Ataturk is the national hero.  He was an undefeated general in World War I, and after becoming president in the 1920's, initiated many reforms such as changing the alphabet overnight from Arabic to the Roman, making Turkey a secular nation,  giving women the right to vote (in 2nd European place after Switzerland), increasing education (from 10% to 95% now), and generally making Turkey more of a western rather than eastern-looking country. 

Tomorrow we move on to our last CG in Turkey, and then the next day we ferry across the Dardanelles, go along close to where we entered Turkey, and cross the border into Greece.

Tuesday, September 20, 2011

Tuesday, Sep. 20 - Stanley's blog

Hi, folks!  Your reporter Stanley here on the scene in western Turkey!!  We are now in Selcuk, near Efes (Ephesus) on the Aegean Sea coast.  I've been busy as usual with my adventures--defending a castle and becoming a Roman emperor.  But first the Marmure Castle on the southern coast.  Of course I had to do some exploration and watch for enemies.

I was the only guard on duty at a B I G castle so I had to be very alert.  The castle is on the Mediterranean Sea (nice warm water!!) so I got to th8nking about swimming.
That was quite an adventure, but instead of guard, I thought I might be a Roman emperor.  Seems like an easy job--just standing around like a statue.

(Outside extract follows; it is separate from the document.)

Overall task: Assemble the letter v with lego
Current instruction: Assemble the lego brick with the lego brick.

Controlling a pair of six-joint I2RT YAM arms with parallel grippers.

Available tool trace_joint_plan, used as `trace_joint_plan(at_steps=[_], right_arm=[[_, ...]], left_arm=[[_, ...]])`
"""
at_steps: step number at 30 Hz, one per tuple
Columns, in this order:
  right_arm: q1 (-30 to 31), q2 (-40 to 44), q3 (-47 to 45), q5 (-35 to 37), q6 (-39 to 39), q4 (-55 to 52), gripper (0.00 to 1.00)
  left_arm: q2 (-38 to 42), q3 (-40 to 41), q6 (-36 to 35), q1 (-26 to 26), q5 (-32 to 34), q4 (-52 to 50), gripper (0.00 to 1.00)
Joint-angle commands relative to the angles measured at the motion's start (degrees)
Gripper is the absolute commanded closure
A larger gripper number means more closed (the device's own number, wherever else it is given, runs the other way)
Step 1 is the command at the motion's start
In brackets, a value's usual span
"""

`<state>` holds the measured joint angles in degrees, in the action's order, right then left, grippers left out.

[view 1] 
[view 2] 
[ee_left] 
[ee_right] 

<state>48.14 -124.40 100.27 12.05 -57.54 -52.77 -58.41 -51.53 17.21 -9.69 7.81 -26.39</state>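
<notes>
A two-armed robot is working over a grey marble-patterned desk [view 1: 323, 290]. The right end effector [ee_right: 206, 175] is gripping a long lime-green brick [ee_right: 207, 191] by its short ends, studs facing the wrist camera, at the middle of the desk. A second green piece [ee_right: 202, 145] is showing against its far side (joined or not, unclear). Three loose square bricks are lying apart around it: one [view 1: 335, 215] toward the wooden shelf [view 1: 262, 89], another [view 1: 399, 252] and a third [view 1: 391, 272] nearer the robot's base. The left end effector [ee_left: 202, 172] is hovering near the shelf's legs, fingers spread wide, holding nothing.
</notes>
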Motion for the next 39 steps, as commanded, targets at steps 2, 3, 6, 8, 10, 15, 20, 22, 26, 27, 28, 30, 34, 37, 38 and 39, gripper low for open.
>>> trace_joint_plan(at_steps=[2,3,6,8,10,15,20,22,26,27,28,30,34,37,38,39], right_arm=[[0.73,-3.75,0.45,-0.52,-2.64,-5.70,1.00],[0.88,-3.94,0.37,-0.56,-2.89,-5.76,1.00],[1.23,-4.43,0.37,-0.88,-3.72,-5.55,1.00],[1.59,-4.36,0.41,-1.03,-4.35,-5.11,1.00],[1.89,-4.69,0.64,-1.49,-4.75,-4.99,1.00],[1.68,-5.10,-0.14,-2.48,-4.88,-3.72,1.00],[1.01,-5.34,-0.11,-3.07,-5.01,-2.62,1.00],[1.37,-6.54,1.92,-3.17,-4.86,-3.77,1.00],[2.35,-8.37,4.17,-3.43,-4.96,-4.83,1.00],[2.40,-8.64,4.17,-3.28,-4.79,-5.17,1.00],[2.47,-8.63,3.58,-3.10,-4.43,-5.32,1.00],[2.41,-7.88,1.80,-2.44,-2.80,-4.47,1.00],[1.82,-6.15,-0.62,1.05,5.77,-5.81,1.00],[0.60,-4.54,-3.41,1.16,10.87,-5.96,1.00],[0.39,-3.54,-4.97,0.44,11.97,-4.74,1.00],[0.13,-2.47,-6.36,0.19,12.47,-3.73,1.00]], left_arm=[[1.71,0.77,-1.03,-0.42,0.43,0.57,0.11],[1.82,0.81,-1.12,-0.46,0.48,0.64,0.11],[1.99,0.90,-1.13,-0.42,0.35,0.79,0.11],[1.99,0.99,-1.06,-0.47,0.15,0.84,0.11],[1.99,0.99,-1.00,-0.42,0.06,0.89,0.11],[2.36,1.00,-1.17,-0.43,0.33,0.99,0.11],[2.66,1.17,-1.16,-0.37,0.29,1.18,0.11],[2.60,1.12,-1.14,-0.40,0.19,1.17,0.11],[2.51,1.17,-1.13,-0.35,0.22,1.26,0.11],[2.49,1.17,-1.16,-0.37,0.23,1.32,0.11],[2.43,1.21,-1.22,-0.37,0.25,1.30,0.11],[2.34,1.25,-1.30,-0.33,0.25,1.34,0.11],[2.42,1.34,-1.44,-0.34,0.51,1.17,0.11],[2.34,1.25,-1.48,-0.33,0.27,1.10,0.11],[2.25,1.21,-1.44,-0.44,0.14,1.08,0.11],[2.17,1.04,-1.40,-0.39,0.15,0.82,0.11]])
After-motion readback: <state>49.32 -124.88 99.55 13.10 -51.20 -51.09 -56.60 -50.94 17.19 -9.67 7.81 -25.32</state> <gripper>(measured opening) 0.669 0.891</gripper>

When we drove through some of the new road tunnels, I thought I was an astronaut!  Usually I can't stand up by the GPS, but the round people let me do it once if they held onto me.  The ride gave me goosediscs!
When we were at Aspendos and looking at old carved rocks and a big Roman theater, I climbed up on stage and pretended to put on a show.  Later I looked down below to where gladiators fought lions.  : (
More goosediscs.

Yesterday was the first day of the school year here in Turkey.  I see lots of kids going to or from school in their uniforms.  I see a lot of signs in Turkish (after all we are in Turkey).  I am writing a dictionary for you.  I see signs that look like English;  I'll have to ask my teacher if she wants me to spell in English or Turkish.  I am learning both.

I have to go now.  Just came back from swimming in the Aegean.  Now I am going to make a boat for tomorrow.     Best regards from Stanley!!